## Stored dataset items
================
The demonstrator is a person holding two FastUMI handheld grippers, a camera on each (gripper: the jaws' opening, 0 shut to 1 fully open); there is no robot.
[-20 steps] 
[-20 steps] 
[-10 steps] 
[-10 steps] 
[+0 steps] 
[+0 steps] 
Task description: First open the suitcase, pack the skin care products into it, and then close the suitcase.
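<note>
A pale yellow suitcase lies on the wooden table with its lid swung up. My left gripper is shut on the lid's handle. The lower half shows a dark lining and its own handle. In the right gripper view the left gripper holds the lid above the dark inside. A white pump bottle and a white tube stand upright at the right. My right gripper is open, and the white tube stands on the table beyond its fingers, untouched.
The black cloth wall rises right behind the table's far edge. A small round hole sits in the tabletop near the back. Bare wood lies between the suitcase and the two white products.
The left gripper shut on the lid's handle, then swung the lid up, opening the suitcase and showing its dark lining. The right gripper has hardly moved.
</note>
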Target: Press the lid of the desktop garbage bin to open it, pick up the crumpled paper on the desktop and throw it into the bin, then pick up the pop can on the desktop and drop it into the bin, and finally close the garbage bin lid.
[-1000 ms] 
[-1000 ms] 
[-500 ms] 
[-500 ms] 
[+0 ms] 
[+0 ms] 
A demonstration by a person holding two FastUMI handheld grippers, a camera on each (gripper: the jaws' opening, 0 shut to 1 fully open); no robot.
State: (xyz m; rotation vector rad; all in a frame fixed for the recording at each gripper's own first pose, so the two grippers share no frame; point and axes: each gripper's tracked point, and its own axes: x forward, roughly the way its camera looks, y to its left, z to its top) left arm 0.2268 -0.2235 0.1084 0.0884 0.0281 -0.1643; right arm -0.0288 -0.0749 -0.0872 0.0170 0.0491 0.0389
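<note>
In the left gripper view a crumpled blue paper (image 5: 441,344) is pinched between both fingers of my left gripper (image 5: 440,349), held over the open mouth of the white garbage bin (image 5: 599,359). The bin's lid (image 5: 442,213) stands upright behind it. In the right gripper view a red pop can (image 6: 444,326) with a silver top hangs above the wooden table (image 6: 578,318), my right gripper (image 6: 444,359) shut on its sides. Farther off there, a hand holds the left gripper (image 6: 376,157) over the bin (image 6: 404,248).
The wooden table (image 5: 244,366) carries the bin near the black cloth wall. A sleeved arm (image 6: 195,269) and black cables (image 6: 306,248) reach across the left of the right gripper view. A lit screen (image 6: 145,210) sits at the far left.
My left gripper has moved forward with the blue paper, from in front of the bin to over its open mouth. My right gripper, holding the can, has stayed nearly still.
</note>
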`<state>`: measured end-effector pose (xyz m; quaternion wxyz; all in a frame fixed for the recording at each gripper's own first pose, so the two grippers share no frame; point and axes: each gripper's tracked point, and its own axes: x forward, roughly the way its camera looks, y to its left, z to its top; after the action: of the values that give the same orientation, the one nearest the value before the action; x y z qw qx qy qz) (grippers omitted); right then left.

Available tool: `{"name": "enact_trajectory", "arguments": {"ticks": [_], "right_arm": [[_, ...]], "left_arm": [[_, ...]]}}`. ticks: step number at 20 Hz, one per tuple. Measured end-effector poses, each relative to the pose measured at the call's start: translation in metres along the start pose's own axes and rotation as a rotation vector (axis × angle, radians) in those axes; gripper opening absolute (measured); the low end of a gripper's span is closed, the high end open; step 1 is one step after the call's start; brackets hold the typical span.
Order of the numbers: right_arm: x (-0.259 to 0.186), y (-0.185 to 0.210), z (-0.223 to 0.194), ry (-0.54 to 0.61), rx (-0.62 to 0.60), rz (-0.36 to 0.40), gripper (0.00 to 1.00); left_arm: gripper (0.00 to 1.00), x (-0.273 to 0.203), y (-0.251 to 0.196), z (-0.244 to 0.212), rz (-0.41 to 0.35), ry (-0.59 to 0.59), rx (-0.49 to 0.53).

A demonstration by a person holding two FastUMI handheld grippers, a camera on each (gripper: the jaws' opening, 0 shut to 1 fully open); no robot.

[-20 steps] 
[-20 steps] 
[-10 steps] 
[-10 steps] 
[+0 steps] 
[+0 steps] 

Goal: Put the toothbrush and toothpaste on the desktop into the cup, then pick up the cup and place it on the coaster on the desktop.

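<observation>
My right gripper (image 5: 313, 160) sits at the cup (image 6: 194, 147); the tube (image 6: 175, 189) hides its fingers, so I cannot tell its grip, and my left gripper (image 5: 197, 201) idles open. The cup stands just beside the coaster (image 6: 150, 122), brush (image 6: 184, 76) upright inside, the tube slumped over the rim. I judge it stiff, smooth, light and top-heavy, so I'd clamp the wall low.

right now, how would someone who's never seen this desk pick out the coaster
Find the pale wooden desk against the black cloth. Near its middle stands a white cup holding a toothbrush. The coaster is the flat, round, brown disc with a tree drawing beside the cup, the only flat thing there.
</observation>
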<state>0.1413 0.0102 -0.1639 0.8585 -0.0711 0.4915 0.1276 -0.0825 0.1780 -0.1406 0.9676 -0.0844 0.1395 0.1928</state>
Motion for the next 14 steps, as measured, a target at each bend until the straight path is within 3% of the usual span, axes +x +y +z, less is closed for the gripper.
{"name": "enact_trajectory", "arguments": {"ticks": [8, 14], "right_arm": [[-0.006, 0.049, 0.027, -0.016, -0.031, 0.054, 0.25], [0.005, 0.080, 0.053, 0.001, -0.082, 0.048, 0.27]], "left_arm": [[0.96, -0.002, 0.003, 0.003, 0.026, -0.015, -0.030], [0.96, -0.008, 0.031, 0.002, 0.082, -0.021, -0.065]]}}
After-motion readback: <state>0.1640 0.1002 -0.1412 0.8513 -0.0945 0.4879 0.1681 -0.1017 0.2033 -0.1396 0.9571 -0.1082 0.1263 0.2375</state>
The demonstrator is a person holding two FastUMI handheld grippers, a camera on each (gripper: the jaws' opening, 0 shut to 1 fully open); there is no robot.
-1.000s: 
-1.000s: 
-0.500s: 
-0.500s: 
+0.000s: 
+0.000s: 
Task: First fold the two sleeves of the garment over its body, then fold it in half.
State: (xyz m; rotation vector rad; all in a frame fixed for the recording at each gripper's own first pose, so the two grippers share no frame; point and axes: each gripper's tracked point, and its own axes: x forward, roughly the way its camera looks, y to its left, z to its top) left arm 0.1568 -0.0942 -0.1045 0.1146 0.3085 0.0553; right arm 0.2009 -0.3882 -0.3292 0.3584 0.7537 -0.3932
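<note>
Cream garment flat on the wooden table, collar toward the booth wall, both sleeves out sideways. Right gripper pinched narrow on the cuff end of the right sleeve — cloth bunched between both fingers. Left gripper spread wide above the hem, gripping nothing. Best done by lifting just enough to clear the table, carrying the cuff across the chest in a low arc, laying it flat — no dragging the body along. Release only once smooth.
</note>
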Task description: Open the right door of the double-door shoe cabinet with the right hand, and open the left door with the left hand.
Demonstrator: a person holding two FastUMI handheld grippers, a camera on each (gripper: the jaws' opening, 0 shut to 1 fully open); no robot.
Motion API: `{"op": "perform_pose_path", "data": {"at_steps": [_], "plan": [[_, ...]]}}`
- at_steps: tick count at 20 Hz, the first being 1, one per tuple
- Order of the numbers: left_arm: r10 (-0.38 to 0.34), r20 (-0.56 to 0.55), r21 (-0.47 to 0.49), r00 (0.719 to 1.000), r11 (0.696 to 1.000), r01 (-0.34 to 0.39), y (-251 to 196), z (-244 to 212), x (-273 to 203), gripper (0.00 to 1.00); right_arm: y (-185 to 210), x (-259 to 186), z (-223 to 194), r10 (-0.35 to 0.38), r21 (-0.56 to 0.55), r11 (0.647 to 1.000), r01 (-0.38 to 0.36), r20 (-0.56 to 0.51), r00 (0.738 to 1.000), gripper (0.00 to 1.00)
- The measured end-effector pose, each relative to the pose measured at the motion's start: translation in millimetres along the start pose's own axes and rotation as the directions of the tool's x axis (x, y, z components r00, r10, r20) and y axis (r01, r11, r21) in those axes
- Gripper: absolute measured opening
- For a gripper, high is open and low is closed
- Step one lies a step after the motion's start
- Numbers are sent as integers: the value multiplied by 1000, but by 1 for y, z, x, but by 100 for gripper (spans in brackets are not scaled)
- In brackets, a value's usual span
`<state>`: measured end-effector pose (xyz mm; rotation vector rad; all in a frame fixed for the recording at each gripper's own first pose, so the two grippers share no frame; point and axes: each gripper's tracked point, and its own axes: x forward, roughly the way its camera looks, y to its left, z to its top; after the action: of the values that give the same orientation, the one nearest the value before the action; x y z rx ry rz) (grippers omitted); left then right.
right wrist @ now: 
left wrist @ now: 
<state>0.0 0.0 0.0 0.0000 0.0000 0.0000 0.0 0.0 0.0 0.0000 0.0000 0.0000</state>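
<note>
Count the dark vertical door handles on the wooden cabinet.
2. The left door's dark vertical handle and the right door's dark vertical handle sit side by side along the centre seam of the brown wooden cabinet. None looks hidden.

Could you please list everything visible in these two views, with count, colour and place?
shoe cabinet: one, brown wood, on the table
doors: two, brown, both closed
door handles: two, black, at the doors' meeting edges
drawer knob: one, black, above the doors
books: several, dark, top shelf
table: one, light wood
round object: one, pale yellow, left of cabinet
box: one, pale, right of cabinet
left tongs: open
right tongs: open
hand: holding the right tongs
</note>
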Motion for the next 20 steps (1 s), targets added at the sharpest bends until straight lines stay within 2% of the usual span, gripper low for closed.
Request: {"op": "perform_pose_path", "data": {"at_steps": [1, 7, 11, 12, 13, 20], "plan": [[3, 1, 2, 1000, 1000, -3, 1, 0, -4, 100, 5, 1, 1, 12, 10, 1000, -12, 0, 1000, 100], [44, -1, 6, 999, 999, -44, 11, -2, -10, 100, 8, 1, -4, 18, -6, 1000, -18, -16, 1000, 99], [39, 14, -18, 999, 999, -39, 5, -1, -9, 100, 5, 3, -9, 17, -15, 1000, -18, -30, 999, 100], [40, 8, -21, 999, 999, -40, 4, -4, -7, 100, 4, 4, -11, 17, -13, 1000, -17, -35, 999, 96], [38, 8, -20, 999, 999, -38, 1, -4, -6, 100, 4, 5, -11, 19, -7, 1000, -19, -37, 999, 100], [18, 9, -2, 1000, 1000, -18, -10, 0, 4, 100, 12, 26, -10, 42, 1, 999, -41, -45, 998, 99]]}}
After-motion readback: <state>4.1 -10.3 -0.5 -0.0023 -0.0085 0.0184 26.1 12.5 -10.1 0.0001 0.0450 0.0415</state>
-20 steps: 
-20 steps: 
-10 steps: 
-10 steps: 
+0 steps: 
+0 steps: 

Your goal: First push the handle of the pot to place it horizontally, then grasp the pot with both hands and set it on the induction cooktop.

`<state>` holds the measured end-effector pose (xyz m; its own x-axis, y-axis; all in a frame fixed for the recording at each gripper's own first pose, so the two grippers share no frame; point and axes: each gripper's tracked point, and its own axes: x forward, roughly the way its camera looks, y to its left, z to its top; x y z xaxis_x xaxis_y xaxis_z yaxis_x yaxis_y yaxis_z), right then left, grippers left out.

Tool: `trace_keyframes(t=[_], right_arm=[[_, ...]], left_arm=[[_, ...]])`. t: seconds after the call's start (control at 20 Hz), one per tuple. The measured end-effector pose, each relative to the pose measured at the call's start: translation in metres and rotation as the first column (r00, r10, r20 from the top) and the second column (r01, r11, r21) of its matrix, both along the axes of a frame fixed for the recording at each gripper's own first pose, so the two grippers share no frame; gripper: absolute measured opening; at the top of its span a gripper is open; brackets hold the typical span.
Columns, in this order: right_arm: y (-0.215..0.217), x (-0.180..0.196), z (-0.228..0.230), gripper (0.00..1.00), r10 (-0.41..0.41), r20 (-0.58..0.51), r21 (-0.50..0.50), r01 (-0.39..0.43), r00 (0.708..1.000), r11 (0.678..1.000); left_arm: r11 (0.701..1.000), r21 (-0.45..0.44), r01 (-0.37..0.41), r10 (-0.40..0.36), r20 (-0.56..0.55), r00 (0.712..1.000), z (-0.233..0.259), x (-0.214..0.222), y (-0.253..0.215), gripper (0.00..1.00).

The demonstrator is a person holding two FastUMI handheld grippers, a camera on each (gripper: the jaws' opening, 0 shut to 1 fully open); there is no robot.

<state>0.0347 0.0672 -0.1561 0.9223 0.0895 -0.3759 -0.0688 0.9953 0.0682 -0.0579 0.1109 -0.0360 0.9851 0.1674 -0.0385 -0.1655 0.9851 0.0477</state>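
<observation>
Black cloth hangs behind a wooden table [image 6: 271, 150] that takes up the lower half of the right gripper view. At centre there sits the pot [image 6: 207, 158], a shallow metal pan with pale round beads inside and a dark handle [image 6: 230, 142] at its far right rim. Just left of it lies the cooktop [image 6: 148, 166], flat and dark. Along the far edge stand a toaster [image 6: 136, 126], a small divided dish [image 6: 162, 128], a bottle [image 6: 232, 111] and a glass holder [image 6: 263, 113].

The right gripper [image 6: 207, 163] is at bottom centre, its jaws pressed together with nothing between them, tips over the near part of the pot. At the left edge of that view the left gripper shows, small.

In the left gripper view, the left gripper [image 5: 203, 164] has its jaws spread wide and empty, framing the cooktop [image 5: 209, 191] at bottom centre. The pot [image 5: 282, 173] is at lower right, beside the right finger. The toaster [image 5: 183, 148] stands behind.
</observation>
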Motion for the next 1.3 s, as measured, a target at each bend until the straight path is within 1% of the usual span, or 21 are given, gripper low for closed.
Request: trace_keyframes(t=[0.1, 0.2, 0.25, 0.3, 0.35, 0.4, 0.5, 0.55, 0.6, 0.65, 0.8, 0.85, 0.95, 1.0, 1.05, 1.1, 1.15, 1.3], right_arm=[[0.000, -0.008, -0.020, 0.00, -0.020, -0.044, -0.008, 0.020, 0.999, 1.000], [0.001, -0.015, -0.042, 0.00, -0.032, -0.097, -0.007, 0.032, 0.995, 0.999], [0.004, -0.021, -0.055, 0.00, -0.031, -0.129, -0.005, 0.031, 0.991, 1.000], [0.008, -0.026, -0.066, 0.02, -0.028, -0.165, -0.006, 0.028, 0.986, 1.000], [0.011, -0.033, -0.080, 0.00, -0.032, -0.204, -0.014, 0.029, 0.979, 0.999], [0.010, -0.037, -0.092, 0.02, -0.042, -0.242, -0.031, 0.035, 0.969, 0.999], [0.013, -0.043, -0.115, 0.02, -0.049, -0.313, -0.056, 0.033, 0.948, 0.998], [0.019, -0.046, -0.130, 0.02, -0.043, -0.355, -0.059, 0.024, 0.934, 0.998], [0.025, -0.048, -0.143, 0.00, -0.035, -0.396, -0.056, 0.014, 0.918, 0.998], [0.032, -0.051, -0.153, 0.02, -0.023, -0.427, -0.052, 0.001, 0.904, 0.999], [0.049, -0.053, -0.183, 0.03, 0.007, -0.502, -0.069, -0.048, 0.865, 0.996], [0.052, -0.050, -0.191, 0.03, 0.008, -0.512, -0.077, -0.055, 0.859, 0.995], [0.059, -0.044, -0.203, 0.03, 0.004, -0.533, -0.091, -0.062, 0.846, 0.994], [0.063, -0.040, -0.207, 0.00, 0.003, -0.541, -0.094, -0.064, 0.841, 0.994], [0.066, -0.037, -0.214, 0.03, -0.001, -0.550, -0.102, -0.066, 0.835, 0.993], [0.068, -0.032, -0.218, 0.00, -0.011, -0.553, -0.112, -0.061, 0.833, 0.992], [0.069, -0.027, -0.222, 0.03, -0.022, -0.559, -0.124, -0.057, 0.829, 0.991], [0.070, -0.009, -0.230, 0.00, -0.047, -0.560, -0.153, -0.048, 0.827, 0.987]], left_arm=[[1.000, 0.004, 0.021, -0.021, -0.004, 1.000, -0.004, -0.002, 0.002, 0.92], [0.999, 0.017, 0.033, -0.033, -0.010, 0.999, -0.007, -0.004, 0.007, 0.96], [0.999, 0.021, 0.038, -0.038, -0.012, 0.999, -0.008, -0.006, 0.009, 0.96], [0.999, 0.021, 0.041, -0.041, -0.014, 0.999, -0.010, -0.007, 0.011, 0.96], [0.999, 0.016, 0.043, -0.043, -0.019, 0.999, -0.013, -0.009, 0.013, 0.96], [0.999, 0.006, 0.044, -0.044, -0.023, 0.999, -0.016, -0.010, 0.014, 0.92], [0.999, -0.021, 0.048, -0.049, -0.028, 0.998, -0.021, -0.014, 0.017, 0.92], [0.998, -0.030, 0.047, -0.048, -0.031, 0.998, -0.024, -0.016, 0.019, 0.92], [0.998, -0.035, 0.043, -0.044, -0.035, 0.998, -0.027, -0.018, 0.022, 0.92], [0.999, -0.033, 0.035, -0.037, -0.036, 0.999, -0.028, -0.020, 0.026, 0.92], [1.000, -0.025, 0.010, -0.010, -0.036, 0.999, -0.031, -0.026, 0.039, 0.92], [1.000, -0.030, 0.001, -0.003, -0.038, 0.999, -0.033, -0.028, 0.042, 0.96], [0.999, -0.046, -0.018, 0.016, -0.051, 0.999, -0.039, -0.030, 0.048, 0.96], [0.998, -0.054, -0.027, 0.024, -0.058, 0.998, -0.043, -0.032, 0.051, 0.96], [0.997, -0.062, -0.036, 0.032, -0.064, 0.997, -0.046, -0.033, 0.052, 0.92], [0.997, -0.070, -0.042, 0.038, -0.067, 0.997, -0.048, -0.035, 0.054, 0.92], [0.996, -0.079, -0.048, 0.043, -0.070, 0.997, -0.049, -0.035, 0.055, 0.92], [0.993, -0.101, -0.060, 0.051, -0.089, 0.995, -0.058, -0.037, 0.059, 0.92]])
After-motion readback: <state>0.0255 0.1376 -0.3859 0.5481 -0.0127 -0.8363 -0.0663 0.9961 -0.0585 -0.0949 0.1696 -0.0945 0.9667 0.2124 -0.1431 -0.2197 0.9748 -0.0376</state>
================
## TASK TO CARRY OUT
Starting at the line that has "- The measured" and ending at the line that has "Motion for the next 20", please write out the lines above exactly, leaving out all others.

## SOLUTION
- The measured end-effector pose, each relative to the pose measured at the motion's start: translation in millimetres along the start pose's own axes and rotation as the directions of the tool's x axis (x, y, z components r00, r10, r20) and y axis (r01, r11, r21) in those axes
- Gripper: absolute measured opening
- For a gripper, high is open and low is closed
- Step one lies a step after the motion's start
- Numbers are sent as integers: the value multiplied by 1000, but by 1 for y, z, x, but by 100 for gripper (spans in brackets are not scaled)
- In brackets, a value's usual span
`<state>`: measured end-effector pose (xyz mm; rotation vector rad; all in a frame fixed for the recording at each gripper's own first pose, so the two grippers share no frame; point and axes: each gripper's tracked point, and its own axes: x forward, roughly the way its camera looks, y to its left, z to its top; after the action: of the values that give the same orientation, the one nearest the value before the action; x y z rx ry rz) (grippers omitted); left then right.
right wrist @ now: 
left wrist @ now: 
<state>0.0 0.0 0.0 0.0000 0.0000 0.0000 0.0 0.0 0.0 0.0000 0.0000 0.0000</state>
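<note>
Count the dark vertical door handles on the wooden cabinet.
2. The left door's dark vertical handle and the right door's dark vertical handle sit side by side along the centre seam of the brown wooden cabinet. None looks hidden.

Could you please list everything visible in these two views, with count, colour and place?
shoe cabinet: one, brown wood, on the table
doors: two, brown, both closed
door handles: two, black, at the doors' meeting edges
drawer knob: one, black, above the doors
books: several, dark, top shelf
table: one, light wood
round object: one, pale yellow, left of cabinet
box: one, pale, right of cabinet
left tongs: open
right tongs: open
hand: holding the right tongs
</note>
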Motion for the next 20 steps (1 s), targets added at the sharpest bends until straight lines stay within 2% of the usual span, gripper low for closed.

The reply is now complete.